Obama told several thousand American Indian supporters that he would honor long-ignored treaty obligations and revamp health care and education on reservations across the United States. Such services have long suffered due to inadequate funding and the much criticized oversight of the Bureau of Indian Affairs.
"Few have been ignored by Washington for as long as Native Americans, the first Americans," Obama said. "That will change when I am president of the United States."
Obama said treaty commitments with Indian nations were "paramount to law" and could not be ignored when Washington makes funding decisions affecting Indian country. He characterized the Bureau of Indian Affairs as a bureaucracy out of touch with those it serves, and said the agency needs to be shaken up so it will perform better.
"You guys pay taxes too. You deserve to get decent services from Washington," he told the crowd in Crow Agency, Mont.
Earlier, in a private ceremony, the candidate was adopted into the Black Eagle family of the tribe under the name Awe Kooda Bilaxpak Kuuxshish, or "One Who Helps People Throughout the Land."
Crow Vice Chairman Cedric Black Eagle said a purification ceremony was performed in which the candidate faced east - the source of new life - and was prayed over by his adopted father, Hartford Black Eagle.

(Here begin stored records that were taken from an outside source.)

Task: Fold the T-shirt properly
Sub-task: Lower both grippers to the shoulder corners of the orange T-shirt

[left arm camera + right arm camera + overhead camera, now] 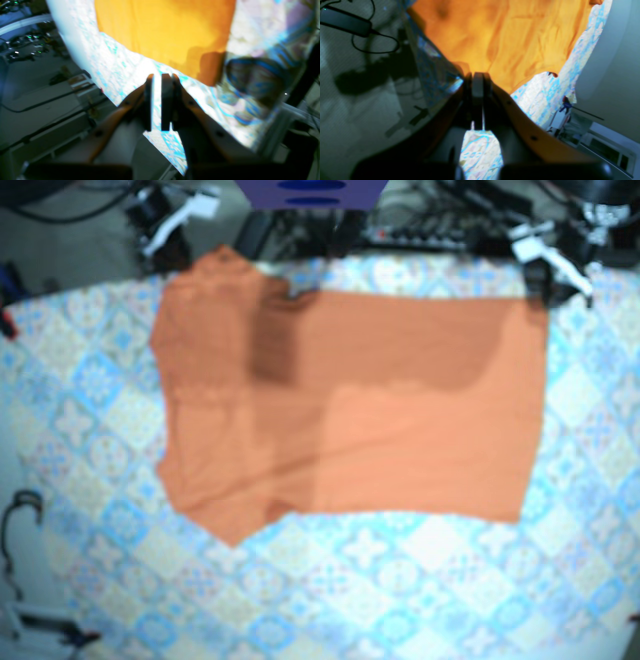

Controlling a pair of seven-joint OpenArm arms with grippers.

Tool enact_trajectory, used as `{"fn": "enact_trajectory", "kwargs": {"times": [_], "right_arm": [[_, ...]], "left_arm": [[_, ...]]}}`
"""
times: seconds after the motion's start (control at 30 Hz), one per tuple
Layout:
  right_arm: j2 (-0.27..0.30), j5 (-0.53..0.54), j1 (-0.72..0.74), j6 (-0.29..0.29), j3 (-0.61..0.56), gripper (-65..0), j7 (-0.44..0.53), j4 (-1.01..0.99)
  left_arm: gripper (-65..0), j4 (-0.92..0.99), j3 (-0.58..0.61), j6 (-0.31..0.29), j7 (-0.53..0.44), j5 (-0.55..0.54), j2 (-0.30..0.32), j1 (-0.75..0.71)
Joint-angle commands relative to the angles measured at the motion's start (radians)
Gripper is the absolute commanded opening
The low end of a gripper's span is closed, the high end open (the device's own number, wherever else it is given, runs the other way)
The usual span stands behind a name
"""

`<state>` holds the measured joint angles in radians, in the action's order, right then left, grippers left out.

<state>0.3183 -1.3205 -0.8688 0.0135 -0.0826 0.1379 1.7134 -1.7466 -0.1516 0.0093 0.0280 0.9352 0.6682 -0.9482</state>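
Base view: orange T-shirt point(340, 400), lying flat towards the far edge of the worktop point(400, 590), sleeves at the view's left. Left gripper point(158, 76): jaws a slit apart, empty, near the far edge. Right gripper point(477, 75): jaws pressed together, nothing visibly pinched (tips blurred). Step: apparently between grasps. Next: both must open wider, then pinch the shirt's far edge.

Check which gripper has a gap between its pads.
The left gripper: tablecloth shows through a narrow slit between its pads. The right gripper has its pair pressed together, no gap at the tips.
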Motion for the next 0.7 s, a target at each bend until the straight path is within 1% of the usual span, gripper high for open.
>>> {"fn": "enact_trajectory", "kwargs": {"times": [0.0,0.07,0.2,0.27,0.37,0.5,0.67], "right_arm": [[0.008,0.009,-0.013,-0.016,0.008,-64.6,0.002,0.004],[0.008,0.009,-0.013,-0.016,0.013,-63.0,0.002,0.003],[0.008,0.009,0.016,-0.019,0.014,-56.9,0.001,0.003],[0.008,0.009,0.039,-0.04,0.014,-54.0,-0.008,-0.005],[0.008,0.009,0.07,-0.062,0.014,-50.9,-0.05,-0.019],[0.008,0.011,0.09,-0.062,0.014,-48.4,-0.06,-0.033],[0.012,0.011,0.098,-0.062,0.016,-48.1,-0.062,-0.068]], "left_arm": [[-59.9,-0.011,-0.006,0.021,0.002,-0.006,0.015,-0.005],[-59.9,-0.011,-0.006,0.021,0.002,-0.006,0.015,-0.005],[-59.9,-0.011,-0.006,0.021,0.0,-0.006,0.015,-0.005],[-59.9,-0.011,-0.006,0.021,0.0,-0.006,0.015,-0.005],[-59.9,-0.011,-0.006,0.021,0.0,-0.04,0.015,-0.005],[-59.9,-0.011,-0.007,0.021,0.0,-0.066,0.015,-0.005],[-59.9,-0.011,-0.01,0.021,0.0,-0.066,0.015,-0.005]]}}
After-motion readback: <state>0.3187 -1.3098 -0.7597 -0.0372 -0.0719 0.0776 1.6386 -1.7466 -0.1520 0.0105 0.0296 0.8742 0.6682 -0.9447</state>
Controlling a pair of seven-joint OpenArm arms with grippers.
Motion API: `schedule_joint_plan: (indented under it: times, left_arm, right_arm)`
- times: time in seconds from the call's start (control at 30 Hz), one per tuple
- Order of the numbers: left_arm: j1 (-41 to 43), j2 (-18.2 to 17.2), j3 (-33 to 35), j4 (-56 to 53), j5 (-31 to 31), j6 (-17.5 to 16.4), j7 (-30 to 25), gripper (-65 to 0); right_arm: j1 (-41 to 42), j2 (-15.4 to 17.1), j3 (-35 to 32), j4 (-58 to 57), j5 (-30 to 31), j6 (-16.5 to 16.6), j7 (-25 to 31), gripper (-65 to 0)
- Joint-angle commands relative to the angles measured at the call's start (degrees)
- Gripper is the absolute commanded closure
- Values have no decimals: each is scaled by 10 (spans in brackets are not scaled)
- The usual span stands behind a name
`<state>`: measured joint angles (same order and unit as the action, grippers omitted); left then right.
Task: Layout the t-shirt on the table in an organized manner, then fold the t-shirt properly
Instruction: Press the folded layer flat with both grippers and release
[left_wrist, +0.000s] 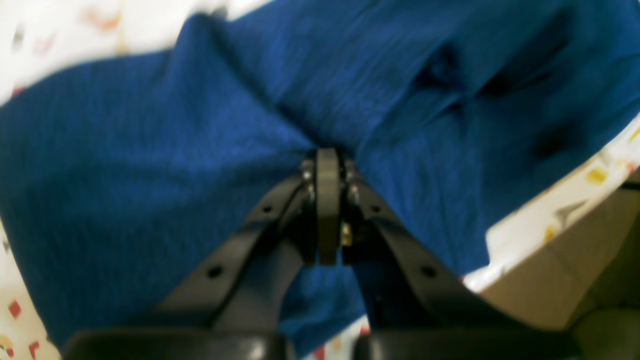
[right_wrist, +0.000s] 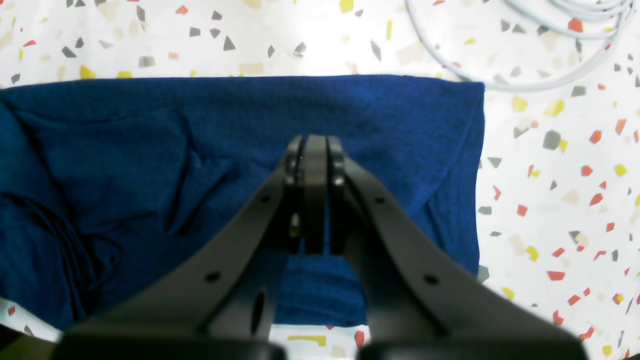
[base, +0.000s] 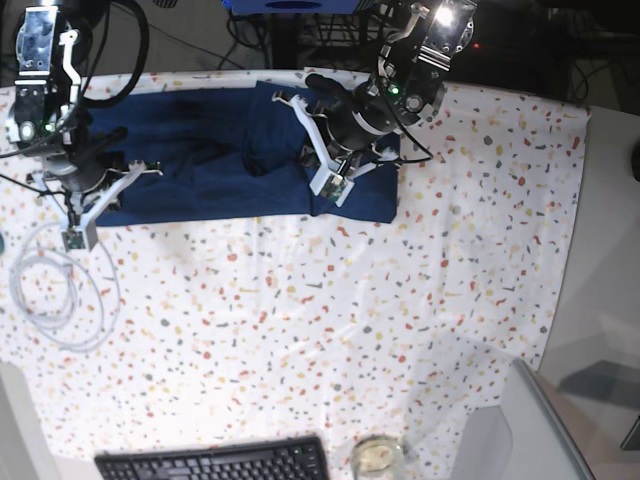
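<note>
The t-shirt (base: 230, 160) lies across the far part of the table (base: 330, 320), stretched left to right in a long band, with a thicker folded mass at its right end.

In the base view the left arm reaches in from the far right, its white-and-black wrist angled down and leftward over the right end of the garment. Its wrist camera shows the left gripper (left_wrist: 327, 155) with its jaws pressed together, and navy cloth bunching into creases that radiate from the tips, so it is clamped on the t-shirt. That view is blurred.

The right arm comes down at the far left edge of the table, its wrist tilted toward the near left over the left end of the cloth. The right gripper (right_wrist: 315, 142) has its jaws together over the fabric near a straight edge; whether cloth is pinched between the tips cannot be told.

A coiled grey cable (base: 60, 295) lies on the table at the left, near of the garment. A black keyboard (base: 215, 462) and a small glass jar (base: 378, 455) sit at the near edge. No writing is legible.
</note>
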<state>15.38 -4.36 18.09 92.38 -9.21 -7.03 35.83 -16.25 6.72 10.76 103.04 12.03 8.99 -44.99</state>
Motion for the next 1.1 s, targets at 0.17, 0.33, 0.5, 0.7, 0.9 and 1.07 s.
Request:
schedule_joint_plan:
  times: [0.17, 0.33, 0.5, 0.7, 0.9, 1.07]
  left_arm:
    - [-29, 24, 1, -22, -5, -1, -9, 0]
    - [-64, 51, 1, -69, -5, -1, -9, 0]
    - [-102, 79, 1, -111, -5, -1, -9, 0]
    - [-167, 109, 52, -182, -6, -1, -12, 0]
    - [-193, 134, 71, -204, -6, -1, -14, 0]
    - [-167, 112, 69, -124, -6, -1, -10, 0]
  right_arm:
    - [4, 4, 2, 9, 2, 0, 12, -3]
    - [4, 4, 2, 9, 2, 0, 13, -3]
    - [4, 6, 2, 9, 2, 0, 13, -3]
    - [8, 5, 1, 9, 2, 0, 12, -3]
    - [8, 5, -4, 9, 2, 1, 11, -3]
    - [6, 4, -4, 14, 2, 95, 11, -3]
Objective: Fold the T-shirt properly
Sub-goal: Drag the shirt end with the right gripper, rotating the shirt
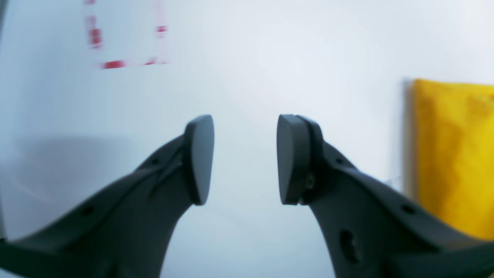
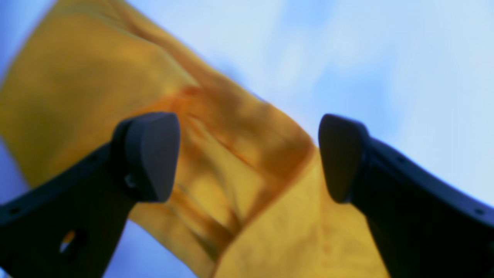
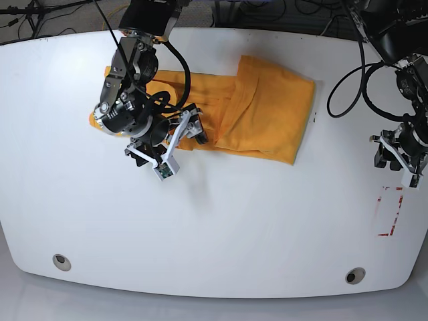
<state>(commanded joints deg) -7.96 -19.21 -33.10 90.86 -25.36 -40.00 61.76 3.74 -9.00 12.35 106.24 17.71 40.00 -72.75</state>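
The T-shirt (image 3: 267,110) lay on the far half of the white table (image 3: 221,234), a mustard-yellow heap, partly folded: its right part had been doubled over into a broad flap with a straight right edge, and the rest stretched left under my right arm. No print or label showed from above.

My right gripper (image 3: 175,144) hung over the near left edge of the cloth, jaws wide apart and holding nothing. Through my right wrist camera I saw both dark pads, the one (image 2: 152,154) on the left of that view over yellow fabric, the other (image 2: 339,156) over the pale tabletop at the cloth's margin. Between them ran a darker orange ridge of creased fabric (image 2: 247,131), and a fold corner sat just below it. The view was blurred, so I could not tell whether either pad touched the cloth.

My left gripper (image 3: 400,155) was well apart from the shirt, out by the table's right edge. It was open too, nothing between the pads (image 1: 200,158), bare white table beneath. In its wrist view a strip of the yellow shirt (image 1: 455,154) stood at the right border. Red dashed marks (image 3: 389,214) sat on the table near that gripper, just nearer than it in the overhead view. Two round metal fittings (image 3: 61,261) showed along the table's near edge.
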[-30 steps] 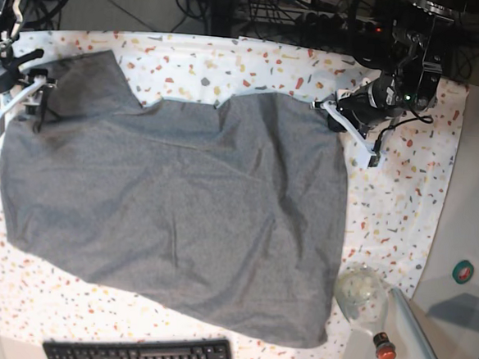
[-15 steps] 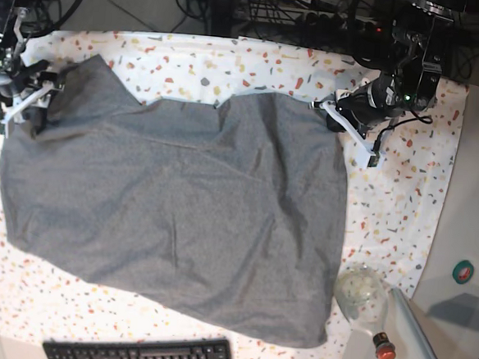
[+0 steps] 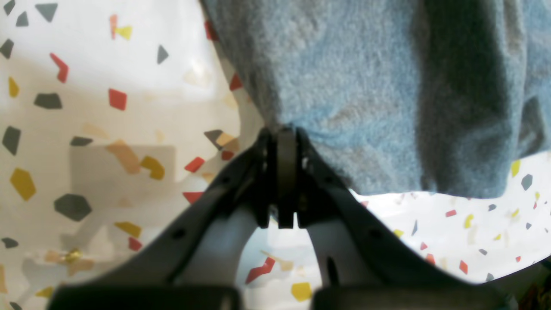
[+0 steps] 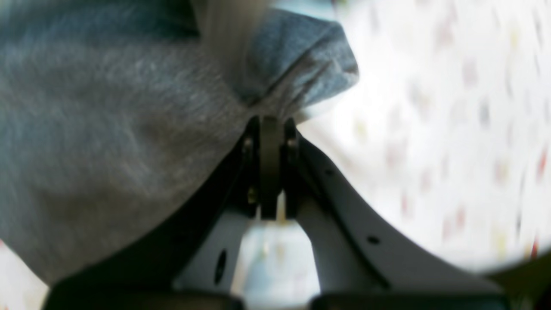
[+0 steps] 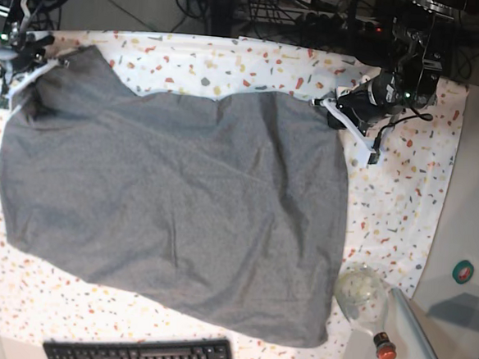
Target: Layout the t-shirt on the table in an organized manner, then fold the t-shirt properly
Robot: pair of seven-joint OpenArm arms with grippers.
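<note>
Both our jaws clamped on the grey t-shirt (image 5: 181,192)
In the base view, we have the t-shirt spread over the speckled white surface (image 5: 394,207), its fabric creased and its top edge uneven. Our left jaws (image 3: 282,133) are closed on its edge at about two o'clock, and our right jaws (image 4: 271,122) are closed on a bunched bit of cloth near ten o'clock. A black keyboard (image 5: 141,356) lies just beyond the hem at roughly six o'clock, and a clear bottle (image 5: 363,299) with a red-orange tip sits beside the garment at four o'clock.
</note>
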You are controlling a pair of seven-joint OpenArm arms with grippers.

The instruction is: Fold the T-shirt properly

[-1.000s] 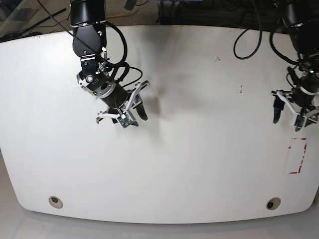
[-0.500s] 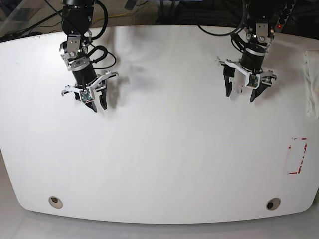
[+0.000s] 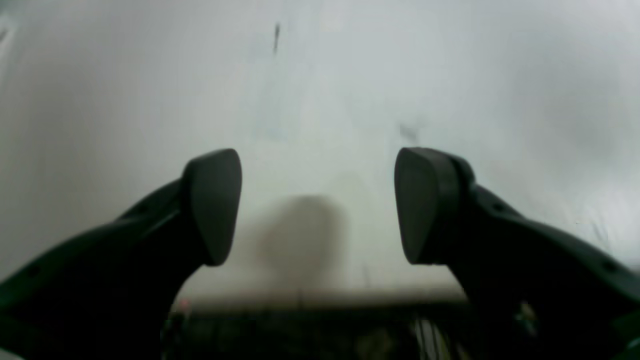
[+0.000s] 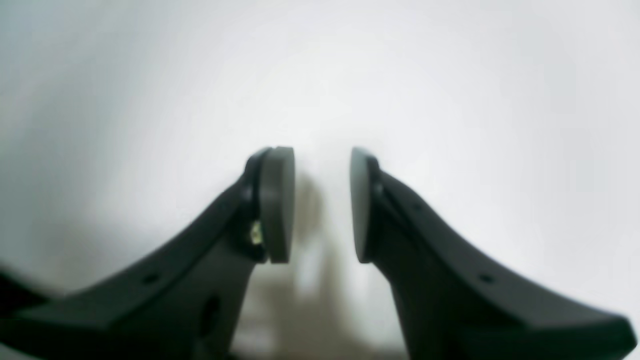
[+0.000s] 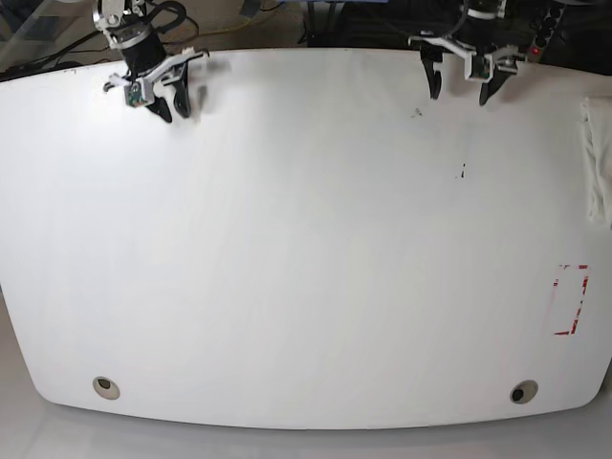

Tribal representatives from across Montana said it was the first time such a high-profile candidate had appeared on one of the state's reservations. The closest precedent, they said, was a visit to the Crow reservation by first lady Lady Bird Johnson in the 1960s.
"Here's a gentleman who could be president of the United States who is putting his hand out to us," said Roger Running Crane, vice chairman of the Blackfeet Tribe of northwest Montana. "It's great to see someone take an interest and see what is really happening with Indians today."
By reaching out to Indians, Obama was playing to a traditional Democratic constituency, but one with limited influence at the ballot box, said Montana State University-Billings political analyst Craig Wilson.
He said Native Americans represent about 6.5 percent of Montana's population, one of the highest percentages in the nation.
"It's good politics, certainly for a Democrat," Wilson said. "Will it matter in terms of the election? No."
During a prior stop in Billings, Mont., on Monday morning, Obama looked past the state's June 3 primary to focus on an anticipated November battle against Republican John McCain. He said electing the Arizona senator would amount to a third term for supporters of President Bush. And he took aim at the Republican party's close ties to lobbyists.
By contrast, he said, an Obama presidency would be modeled on the high standard of open government demonstrated in Montana, where Gov. Brian Schweitzer has pledged to allow public access to all of his meetings.
"I want to carry those same Montana values, those Montana values of openness and transparency, with me to the White House," Obama said.
He also made a stop Monday night at Montana State University in Bozeman, where he spoke to a crowd of about 7,000.
Obama stuck to common themes in his campaign, such as national security and weaning the country from its reliance on foreign oil.
"On June 3, we're going to bring this nomination to a close right here in Montana," he said.
As Obama stands on the verge of emerging the victor from a protracted primary battle with Sen. Hillary Rodham Clinton, a Clinton spokeswoman insisted it was "premature" to call the race over.
"We are campaigning in Montana with the idea that this is historic for Montana and every vote should count," said the spokeswoman, Kate Downen. "He still doesn't have the number of delegates he needs to claim victory."
Montana Republicans said an Obama win would be bad for the region's lucrative coal industry, on which they claim he would impose new taxes. Obama's remarks in Billings hit on the potential for other energy sources - such as solar, wind and biofuels - but not coal.
State Republican Chairman Erik Iverson said Obama also was out of step with Montana on gun issues and proposals to suspend the gas tax, which Obama opposes.
"He's just plain wrong for Montana on a lot of issues that we care about," Iverson said.